BN ID: 2940170917563
Publisher: Simon & Schuster
Publication date: 09/30/2014
Edition description: Unabridged

Read an Excerpt

A Sudden Light – prologue –
Growing up in rural Connecticut, I had been told the name Riddell meant something to people in the Northwest. My paternal great-great-grandfather was someone of significance, my mother explained to me. Elijah Riddell had accumulated a tremendous fortune in the timber industry, a fortune that was later lost by those who succeeded him. My forefathers had literally changed the face of America—with axes and two-man saws and diesel donkeys to buck the fallen, with mills to pulp the corpses and scatter the ashes, they carved out a place in history for us all. And that place, I was told, was cursed.

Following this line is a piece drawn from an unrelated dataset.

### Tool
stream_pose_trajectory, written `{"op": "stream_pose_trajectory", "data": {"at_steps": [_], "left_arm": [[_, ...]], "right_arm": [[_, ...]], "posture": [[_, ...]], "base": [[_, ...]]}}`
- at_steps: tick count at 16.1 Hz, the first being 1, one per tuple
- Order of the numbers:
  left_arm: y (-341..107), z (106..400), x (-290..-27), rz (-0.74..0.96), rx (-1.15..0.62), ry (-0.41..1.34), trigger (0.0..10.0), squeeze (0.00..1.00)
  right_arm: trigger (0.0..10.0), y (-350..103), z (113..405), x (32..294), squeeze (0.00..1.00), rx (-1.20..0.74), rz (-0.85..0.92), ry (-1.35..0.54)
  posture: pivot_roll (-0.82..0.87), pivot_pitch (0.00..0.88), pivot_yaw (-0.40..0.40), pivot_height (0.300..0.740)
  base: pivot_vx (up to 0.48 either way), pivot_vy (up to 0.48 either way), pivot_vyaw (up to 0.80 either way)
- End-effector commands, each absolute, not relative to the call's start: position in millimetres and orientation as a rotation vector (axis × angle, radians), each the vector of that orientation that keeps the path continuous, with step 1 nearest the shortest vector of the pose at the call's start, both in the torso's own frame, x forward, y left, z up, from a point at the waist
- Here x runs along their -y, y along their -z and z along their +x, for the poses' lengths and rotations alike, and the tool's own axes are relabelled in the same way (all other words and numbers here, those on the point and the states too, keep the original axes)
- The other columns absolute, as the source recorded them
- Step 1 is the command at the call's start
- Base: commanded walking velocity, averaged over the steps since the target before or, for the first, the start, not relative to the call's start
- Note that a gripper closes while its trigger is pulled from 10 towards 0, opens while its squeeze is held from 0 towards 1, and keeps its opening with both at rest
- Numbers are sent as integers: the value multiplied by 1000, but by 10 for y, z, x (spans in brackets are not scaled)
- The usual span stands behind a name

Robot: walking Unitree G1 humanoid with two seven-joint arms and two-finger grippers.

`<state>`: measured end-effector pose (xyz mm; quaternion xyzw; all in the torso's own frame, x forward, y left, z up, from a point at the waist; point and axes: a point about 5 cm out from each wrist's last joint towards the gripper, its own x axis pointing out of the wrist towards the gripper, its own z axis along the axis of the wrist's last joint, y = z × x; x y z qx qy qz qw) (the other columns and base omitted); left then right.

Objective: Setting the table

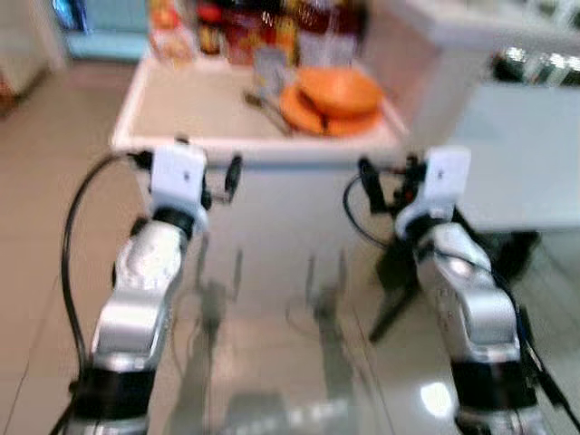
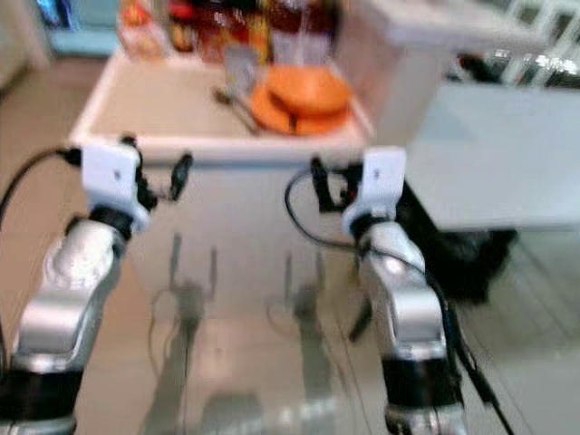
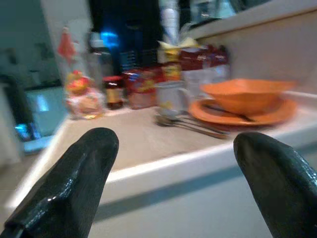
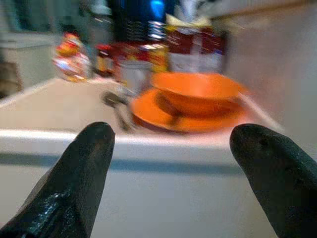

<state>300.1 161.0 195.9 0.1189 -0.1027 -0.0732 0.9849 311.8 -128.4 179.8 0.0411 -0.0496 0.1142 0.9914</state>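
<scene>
**Approach to the counter, nothing picked up yet**

White counter (image 1: 181, 113) stood just ahead of the robot, w/ shiny tiled floor (image 1: 272, 362) below; frames blurred. Both arms were raised toward its near edge. Left gripper (image 1: 217, 177) and right gripper (image 1: 385, 181) each had fingers spread apart, holding nothing, both short of the counter edge and lower than the top.

Tableware sat at the far right of the counter top: 1 orange bowl (image 4: 195, 91) resting on orange plates (image 1: 322, 113) (2 by the look, stacked or overlapping; blur makes it hard to tell), 1 grey cup (image 3: 171, 96) just left of them, plus spoons (image 3: 190, 125), prob. 2, lying beside the plate. Row of jars and packets (image 3: 143, 84) lined the far edge; count unclear.

Step in hand, as I judge it: closing in, pre-grasp. Next move needs grippers lifted above the edge, then reaching far-right to the bowl or plate rim.
</scene>
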Motion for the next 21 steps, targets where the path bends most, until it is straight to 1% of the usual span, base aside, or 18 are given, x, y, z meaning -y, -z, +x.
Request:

My mother, who was born of English peasant stock on the peninsula of Cornwall, made something of herself by following her passion for the written word, eventually writing the dissertation that would earn her a Ph.D. in comparative literature from Harvard University and becoming the first in her family to receive an advanced degree. Though she never did anything of note with her brilliance, she did carry it around with her like a seed bag, sprinkling handfuls of it on what she deemed fertile soil. She spent much time quoting literature to me when I was young, thus sparking my own avid reading habits. So the theme of the Ancient Mariner and his story, as told by the poet and philosopher Samuel Taylor Coleridge—and how the Mariner’s story was emblematic of my family’s history—was something I had heard often before my fourteenth birthday.

The curse. When one destroys something of beauty and nature—as did the Mariner, who shot the kindly albatross that led his ship out of the perilous Antarctic seas—one will be punished. Cursed. My mother told me this; my father nodded when she did. Punishment will rain down upon the offender and the family of the offender, I was told, until the debt is settled.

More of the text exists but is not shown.